▶ [DATASET SECTION]:
____________

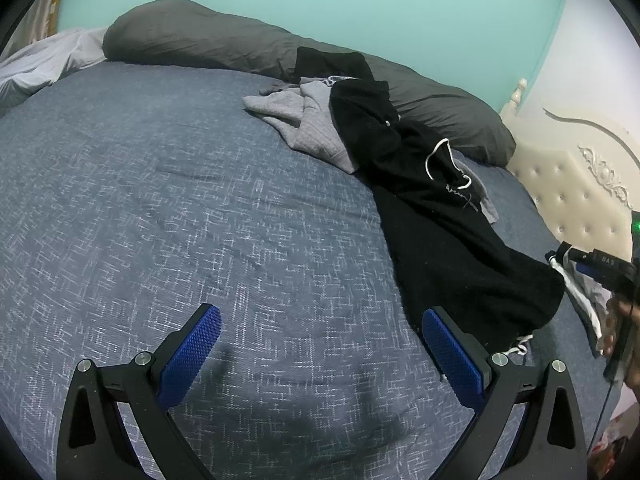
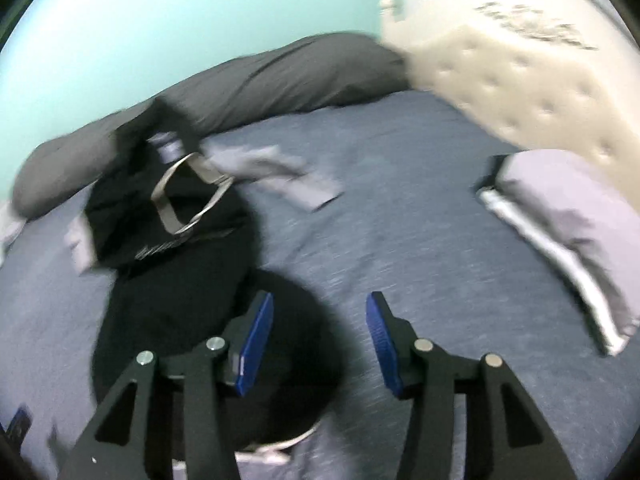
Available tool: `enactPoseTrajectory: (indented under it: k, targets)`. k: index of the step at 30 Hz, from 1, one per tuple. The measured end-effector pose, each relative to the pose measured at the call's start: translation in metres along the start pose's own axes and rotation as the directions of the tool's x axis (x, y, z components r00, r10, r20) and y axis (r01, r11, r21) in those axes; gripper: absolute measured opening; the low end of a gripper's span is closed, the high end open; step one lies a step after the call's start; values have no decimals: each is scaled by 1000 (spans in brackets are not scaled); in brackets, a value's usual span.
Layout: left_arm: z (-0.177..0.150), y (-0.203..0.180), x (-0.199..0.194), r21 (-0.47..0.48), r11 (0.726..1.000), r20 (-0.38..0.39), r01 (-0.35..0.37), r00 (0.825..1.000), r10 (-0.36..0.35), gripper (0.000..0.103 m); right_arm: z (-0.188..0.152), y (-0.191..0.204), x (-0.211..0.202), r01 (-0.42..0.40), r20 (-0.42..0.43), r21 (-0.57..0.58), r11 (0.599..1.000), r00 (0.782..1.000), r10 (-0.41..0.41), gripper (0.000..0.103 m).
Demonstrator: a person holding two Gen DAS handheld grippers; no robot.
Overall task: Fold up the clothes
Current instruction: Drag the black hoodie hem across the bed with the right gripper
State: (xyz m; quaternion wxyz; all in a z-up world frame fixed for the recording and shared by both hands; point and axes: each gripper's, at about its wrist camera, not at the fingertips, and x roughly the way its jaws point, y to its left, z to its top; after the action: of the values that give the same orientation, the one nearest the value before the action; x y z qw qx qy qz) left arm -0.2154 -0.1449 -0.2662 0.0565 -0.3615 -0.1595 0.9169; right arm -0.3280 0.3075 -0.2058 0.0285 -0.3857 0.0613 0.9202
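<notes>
Both jaws gape with nothing between them, the left hand-held gripper [image 1: 320, 356] over bare bed [image 1: 160, 200] and the right hand-held gripper [image 2: 320, 344] above the black garment [image 2: 168, 312] (still crumpled, beside grey clothes [image 1: 304, 120]), so the fold looks unstarted and next calls for pinching an edge.

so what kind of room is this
Most likely a bedroom: a bed with a blue-grey bedspread, a long dark grey pillow against the wall, and a cream tufted headboard. Unfolded clothes lie on it.
</notes>
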Motion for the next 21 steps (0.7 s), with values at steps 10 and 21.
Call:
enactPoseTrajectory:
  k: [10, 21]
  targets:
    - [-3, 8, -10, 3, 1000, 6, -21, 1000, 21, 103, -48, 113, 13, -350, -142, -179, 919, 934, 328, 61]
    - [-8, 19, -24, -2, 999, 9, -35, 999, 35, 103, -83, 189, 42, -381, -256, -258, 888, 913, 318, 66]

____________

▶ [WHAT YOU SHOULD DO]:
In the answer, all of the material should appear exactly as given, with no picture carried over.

▶ [YOUR RESPONSE]:
Available tool: `enactPoseTrajectory: (indented under it: k, targets)`. k: index of the step at 30 Hz, from 1, one per tuple. The measured end-effector pose, each relative to the pose measured at the call's start: translation in metres along the start pose's own axes and rotation as the directions of the tool's x axis (x, y, z components r00, r10, r20) and y axis (r01, r11, r21) in those axes; gripper: absolute measured opening; the low end of a gripper's span is closed, the high end open; step one lies a step after the call's start; values have no decimals: each is scaled by 1000 (spans in brackets are not scaled); in brackets, a value's usual span.
Layout: left_arm: z (-0.177..0.150), y (-0.203..0.180), x (-0.199..0.194), r21 (-0.47..0.48), r11 (0.726..1.000), r20 (-0.38..0.39), r01 (-0.35..0.37), r00 (0.825..1.000), r10 (-0.36..0.35), gripper (0.000..0.103 m); right_arm: z (-0.188..0.152), y (-0.191..0.204), x (-0.211..0.202), r01 (-0.42..0.40), r20 (-0.42..0.43), r21 (-0.57..0.58), r11 (0.599..1.000), r00 (0.782..1.000), r10 (-0.41..0.41), gripper (0.000..0.103 m).
Demonstrator: a person holding two Gen DAS handheld grippers; no robot.
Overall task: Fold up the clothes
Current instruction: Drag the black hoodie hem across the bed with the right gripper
State: (xyz m; quaternion wxyz; all in a z-up world frame fixed for the recording and shared by both hands; point and axes: each gripper's, at about its wrist camera, not at the fingertips, and x roughly the way its jaws point, y to its left, z to its top; after the action: of the values that give the same orientation, the one nearest the value before the action; x y z qw qx qy qz) left arm -0.2154 -0.1449 -0.2662 0.0565 -0.3615 -0.1595 0.9169; right arm -0.3280 0.3075 -0.2058 0.0285 -0.3857 0.0613 0.9202
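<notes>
Both jaws gape with nothing between them, the left hand-held gripper [image 1: 320, 356] over bare bed [image 1: 160, 200] and the right hand-held gripper [image 2: 320, 344] above the black garment [image 2: 168, 312] (still crumpled, beside grey clothes [image 1: 304, 120]), so the fold looks unstarted and next calls for pinching an edge.

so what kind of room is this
Most likely a bedroom: a bed with a blue-grey bedspread, a long dark grey pillow against the wall, and a cream tufted headboard. Unfolded clothes lie on it.
</notes>
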Motion for the next 21 steps (0.7 s), with values at steps 10 and 21.
Call:
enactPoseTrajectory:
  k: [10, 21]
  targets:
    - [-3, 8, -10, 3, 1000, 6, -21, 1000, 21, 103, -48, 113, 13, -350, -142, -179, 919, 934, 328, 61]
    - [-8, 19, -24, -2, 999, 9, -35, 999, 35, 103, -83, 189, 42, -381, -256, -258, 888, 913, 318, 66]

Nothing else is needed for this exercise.